··· Information shown

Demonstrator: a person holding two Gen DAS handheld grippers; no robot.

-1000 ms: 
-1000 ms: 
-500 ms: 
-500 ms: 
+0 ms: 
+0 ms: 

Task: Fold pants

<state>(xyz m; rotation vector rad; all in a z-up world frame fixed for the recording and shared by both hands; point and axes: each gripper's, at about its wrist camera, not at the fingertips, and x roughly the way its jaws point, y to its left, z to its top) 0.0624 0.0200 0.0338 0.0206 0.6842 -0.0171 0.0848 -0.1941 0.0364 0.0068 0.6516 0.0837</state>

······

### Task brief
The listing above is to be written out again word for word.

### Reply
Demonstrator: a person holding two Gen DAS handheld grippers; no robot.

-1000 ms: 
-1000 ms: 
-500 ms: 
-500 ms: 
+0 ms: 
+0 ms: 

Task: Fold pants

<state>(xyz m; rotation vector rad; all in a z-up world frame fixed for the recording and shared by both hands; point and axes: each gripper's, at about its wrist camera, not at the fingertips, and x roughly the way its jaws point, y to its left, z to its top) 0.0624 0.0200 0.0338 0.0206 0.6842 -0.0171 0.0848 -0.1941 0.0364 0.0068 0.6516 0.0837</state>

This response is complete, and nothing else is pending.